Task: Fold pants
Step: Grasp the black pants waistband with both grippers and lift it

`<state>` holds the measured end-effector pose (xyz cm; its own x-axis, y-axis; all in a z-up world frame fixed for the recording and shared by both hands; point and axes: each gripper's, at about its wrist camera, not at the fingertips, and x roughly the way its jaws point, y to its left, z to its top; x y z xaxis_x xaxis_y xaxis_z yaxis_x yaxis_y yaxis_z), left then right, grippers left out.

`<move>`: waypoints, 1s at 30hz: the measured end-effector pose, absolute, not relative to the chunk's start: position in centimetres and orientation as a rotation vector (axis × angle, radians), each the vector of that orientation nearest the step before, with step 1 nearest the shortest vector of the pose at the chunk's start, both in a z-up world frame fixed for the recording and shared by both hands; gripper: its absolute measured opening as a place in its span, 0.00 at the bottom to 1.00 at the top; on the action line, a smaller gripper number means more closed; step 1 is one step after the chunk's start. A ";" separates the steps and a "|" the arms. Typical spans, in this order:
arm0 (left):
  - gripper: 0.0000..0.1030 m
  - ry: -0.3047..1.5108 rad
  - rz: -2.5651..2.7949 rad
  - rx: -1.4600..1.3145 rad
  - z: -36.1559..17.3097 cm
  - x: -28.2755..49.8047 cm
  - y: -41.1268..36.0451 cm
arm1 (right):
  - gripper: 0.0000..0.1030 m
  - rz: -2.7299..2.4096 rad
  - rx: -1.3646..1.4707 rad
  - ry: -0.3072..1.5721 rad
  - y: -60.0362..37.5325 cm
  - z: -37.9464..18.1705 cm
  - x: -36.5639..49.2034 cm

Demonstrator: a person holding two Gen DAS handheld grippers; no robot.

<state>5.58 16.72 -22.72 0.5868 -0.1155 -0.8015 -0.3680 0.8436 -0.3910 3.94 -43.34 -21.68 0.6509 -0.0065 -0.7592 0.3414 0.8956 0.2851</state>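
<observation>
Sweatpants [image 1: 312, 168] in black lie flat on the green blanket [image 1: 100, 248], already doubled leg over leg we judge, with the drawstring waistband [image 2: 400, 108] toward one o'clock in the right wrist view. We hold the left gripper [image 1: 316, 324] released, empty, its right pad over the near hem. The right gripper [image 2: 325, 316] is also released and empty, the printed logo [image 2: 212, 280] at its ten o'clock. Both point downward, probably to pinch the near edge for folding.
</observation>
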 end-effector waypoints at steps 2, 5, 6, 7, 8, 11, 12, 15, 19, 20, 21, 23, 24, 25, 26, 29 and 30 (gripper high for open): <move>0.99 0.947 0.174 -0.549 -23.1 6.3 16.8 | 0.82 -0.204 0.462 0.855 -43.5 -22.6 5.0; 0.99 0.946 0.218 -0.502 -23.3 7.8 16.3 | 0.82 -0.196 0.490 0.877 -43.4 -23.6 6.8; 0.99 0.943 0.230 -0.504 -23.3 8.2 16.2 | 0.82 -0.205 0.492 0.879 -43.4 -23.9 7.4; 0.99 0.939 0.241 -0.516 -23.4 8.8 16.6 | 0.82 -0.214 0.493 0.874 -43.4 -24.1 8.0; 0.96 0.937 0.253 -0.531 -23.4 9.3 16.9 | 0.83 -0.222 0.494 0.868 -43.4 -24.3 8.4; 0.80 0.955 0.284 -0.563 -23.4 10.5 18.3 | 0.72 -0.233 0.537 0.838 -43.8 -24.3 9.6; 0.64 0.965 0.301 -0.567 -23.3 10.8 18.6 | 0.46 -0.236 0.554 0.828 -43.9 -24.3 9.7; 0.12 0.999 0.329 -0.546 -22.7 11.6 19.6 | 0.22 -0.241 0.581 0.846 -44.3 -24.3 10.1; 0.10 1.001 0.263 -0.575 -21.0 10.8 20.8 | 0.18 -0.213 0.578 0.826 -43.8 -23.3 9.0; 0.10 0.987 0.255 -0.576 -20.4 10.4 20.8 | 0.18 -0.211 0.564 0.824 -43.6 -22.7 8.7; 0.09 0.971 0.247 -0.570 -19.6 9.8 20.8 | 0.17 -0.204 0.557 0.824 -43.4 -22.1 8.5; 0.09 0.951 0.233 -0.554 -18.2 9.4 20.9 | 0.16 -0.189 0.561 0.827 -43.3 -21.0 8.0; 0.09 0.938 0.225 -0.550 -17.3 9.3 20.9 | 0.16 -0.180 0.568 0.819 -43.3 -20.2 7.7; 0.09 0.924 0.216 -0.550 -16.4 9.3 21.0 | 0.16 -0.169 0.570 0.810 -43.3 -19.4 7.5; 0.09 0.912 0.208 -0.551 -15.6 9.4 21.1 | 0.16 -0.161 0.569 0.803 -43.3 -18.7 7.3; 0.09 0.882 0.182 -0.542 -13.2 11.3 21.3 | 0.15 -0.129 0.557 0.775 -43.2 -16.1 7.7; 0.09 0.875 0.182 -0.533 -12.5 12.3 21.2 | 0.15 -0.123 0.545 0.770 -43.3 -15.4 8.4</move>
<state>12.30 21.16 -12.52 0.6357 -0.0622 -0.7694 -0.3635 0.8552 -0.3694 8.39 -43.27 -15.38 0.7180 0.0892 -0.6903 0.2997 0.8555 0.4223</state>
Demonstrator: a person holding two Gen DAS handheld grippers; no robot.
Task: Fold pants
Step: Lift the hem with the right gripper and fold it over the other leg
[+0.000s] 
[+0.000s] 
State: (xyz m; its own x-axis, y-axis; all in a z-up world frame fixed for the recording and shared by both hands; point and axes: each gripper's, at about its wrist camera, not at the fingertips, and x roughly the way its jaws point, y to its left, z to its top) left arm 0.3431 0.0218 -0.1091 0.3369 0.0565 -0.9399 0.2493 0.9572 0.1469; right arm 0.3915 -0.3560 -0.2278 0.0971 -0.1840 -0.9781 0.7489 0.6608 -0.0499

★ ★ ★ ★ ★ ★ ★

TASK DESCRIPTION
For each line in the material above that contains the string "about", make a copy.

OUTPUT OF THE EXERCISE
`<state>` holds the measured end-effector pose (xyz cm; its own x-axis, y-axis; all in a z-up world frame fixed for the recording and shared by both hands; point and axes: each gripper's, at about its wrist camera, not at the fingertips, and x roughly the way its jaws point, y to its left, z to its top; x y z xaxis_x xaxis_y xaxis_z yaxis_x yaxis_y yaxis_z), left then right, grippers left out.
State: (xyz m; its own x-axis, y-axis; all in a z-up world frame fixed for the recording and shared by both hands; point and axes: each gripper's, at about its wrist camera, not at the fingertips, and x roughly the way its jaws point, y to its left, z to its top) left arm 0.3431 0.0218 -0.1091 0.3369 0.0565 -0.9399 0.2493 0.9572 0.1469; right arm 0.3915 -0.3560 -0.2278 0.0971 -0.1840 -0.9781 0.7489 0.6608 -0.0499

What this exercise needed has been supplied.